[Date Prev][Date Next][Thread Prev][Thread Next][Date Index][Thread Index]

[HTCondor-users] htcondor-sysview



As shown at HTCondor week 2013, the UW CHTC and mwt2.org presents:

htcondor-sysview

https://github.com/DHTC-Tools/htcondor-sysview

-Nate

SYSVIEW README

htcondor-sysview is an efficiency monitor for HTCondor pools and jobs.

05.01.2013 1.13 release. Originally written as Mosaic Sysview by Charles Waldman and Sarah Williams and Rob Gardner of MWT2.org. Modified by Rebekah Gietzel (bgietzel@xxxxxxxxxxx) to work with UW-Madison CHTC pool and HTCondor features including partitionable slots, multiple pools and submitters. Packaged by Nate Yehle (nyehle@xxxxxxxxxxx)

This 1.13 release should work with most HTCondor pool configs including static and partionable slots.

The program draws the grid of cpus in HTCondor pools. Each cpu (core) is one square on the grid. Nodes produce squares based on the # of cpus listed in their names in the nodes.list file. Jobs are displayed on a slot basis and map 1:1 by default. When partitionable slots are used, each square represents a slot. The color of each square indicates the status of that core and/or node.

Red squares are slots where sysview detects a htcondor startd is not running correctly.

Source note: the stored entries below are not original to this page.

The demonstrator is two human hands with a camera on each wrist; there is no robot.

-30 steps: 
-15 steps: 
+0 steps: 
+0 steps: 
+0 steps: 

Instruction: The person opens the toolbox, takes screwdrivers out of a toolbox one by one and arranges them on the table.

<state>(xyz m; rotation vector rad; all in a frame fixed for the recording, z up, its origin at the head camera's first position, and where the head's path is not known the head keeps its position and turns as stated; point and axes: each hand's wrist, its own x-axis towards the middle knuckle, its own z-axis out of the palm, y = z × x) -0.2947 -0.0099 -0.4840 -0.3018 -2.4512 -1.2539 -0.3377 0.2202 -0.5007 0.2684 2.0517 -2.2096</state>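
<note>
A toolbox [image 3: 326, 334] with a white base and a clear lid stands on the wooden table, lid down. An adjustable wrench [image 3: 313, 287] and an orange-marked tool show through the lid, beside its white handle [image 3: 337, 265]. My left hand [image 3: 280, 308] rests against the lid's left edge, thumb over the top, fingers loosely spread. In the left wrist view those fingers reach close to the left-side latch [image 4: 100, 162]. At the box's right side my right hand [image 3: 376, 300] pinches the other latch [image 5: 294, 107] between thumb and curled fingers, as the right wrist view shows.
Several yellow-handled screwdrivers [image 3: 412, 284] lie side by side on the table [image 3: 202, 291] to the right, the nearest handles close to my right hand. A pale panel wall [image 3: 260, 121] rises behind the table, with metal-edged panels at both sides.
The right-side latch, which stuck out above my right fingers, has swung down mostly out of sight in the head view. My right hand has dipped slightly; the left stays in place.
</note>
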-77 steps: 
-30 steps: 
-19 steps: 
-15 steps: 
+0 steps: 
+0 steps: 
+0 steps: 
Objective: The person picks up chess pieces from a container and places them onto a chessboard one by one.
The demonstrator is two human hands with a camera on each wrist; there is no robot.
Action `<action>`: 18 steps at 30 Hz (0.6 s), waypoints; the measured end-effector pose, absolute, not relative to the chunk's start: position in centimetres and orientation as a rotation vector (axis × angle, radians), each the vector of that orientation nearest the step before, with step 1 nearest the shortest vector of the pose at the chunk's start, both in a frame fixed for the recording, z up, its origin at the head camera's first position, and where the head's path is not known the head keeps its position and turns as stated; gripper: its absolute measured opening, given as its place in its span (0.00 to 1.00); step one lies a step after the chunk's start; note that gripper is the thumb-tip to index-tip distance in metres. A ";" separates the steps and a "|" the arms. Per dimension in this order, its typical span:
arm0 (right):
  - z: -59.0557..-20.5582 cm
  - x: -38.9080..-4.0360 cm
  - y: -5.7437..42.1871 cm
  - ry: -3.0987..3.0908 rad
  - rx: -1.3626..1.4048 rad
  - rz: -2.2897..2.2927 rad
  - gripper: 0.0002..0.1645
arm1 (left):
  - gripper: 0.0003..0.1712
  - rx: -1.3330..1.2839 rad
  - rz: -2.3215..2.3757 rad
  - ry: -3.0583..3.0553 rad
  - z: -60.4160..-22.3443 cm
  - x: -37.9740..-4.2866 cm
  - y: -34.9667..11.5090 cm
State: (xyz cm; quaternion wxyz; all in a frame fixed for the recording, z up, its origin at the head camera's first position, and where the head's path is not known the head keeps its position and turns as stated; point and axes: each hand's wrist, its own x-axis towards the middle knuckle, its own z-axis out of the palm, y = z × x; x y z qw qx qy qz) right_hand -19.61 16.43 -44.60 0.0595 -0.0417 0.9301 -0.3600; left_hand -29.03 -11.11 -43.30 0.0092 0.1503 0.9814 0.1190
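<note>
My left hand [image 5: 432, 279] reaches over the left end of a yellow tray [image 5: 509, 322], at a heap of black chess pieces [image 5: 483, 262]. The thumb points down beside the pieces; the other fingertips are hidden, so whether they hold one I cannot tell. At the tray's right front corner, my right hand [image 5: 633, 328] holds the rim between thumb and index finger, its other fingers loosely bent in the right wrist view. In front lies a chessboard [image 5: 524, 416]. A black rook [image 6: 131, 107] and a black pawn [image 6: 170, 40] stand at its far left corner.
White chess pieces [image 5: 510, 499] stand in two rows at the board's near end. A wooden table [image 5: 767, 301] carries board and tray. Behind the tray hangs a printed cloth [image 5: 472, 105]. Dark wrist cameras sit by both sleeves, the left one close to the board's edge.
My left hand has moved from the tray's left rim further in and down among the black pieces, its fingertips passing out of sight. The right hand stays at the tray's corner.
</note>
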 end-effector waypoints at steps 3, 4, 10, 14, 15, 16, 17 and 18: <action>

Efficiency is computed as cputime/walltime of the job running on a slot.

Green squares are slots where efficient jobs are running.

Blue squares are slots where inefficient jobs are running.

Lighter green or blue squares are new jobs trending efficient or inefficient respectively. As the jobs age and the cputime/walltime ratio stabilizes the colors darken.

Other multicolored squares are jobs using more than 100% efficiency, as in multicore jobs. They are represented by only one square showing how one multicore job prevents other jobs from using the total
number of slots.

Once you have a mosaic output using information about your cluster, try to drag the mouse across a slot on the mosaic.

Mouseover various squares shows slotname, user, online/down, rss/vm memory status, cpu time, and efficiency for the current job on the slot. We use this as an easy way to spot down nodes or jobs which have low efficiency and are wasting slots. Clicking a slot takes you to the full dump of condor_q -l for the job running on that core.